A common goal in data-analysis is to sift through a large matrix and
detect any significant submatrices (i.e., biclusters) that have a low
numerical rank. To give an example from genomics, one might imagine a
data-matrix involving several genetic-measurements taken across many
patients. In this context a ‘bicluster’ would correspond to a subset of
genetic-measurements that are correlated across a subset of the
patients. While some biclusters might extend across most (or all) of the
patients, it is also possible for biclusters to involve only a small
subset of patients. Detecting biclusters such as these provides a first
step towards unraveling the physiological mechanisms underlying the
heterogeneity within a patient population.

We present a simple algorithm for
tackling this biclustering problem - i.e., for detecting low-rank
submatrices from within a much larger data-matrix.

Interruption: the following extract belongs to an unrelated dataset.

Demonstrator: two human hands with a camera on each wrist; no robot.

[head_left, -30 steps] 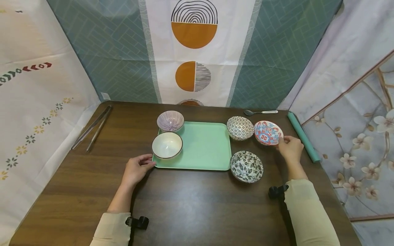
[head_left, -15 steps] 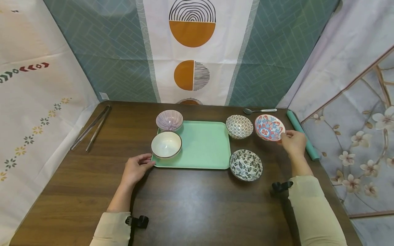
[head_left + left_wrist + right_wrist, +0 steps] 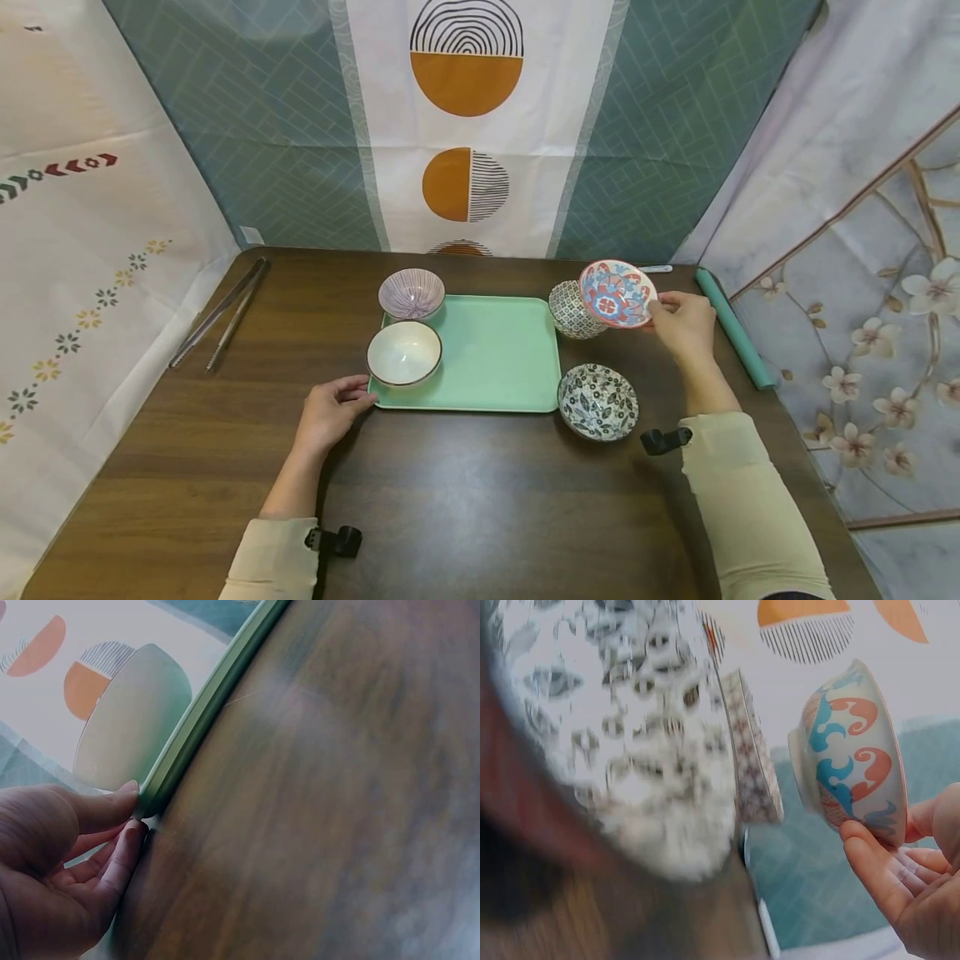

An important feature
of our method is that it can easily be modified to account for many
considerations which commonly arise in practice. For example, our
algorithm can be used to find biclusters that manifest only within a
‘case’-population without manifesting within a ‘control’-population.
Moreover, our algorithm can correct for categorical- and
continuous-covariates, as well as sparsity within the data. We
illustrate these practical features with two examples; the first drawn
from gene-expression analysis and the second drawn from a much larger
genome-wide-association-study (GWAS).